Every line of the listing belongs in your answer exactly as written; the images do not.

[Supplied material — start]

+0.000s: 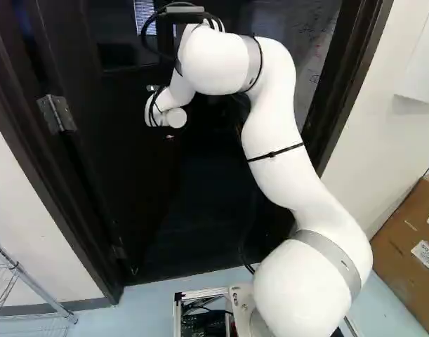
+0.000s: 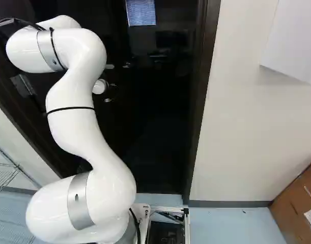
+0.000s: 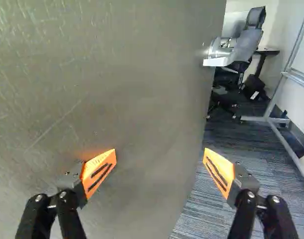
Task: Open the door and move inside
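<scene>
And the door (image 3: 107, 84) stands ajar, my gripper's (image 3: 160, 155) fingers wide apart, gripping nothing, with wider opening and the drive inside left!

Beyond, a gray office chair (image 3: 249, 42) on striped carpet (image 3: 226, 186) (brown cardboard box (image 1: 411, 246) by the white wall (image 1: 368, 133)).

At the doorway, we count one white arm (image 1: 274, 133) | two orange-padded fingers (image 3: 98, 169) | one door (image 3: 142, 59) | two hinges (image 1: 57, 114) | one silver handle (image 3: 219, 61) | one office chair (image 3: 249, 42) | one cardboard box (image 2: 296, 206) | one wire rack (image 1: 38, 293) | one metal stand (image 3: 253, 119)
</scene>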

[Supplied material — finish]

> Expected answer:
+0.000s: 
+0.000s: 
+0.000s: 
Task: Open the door and move inside
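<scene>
And the door (image 3: 107, 84) stands ajar, my gripper's (image 3: 160, 155) fingers wide apart, gripping nothing, with wider opening and the drive inside left!

Beyond, a gray office chair (image 3: 249, 42) on striped carpet (image 3: 226, 186) (brown cardboard box (image 1: 411, 246) by the white wall (image 1: 368, 133)).

At the doorway, we count one white arm (image 1: 274, 133) | two orange-padded fingers (image 3: 98, 169) | one door (image 3: 142, 59) | two hinges (image 1: 57, 114) | one silver handle (image 3: 219, 61) | one office chair (image 3: 249, 42) | one cardboard box (image 2: 296, 206) | one wire rack (image 1: 38, 293) | one metal stand (image 3: 253, 119)
</scene>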

The response is complete as it stands.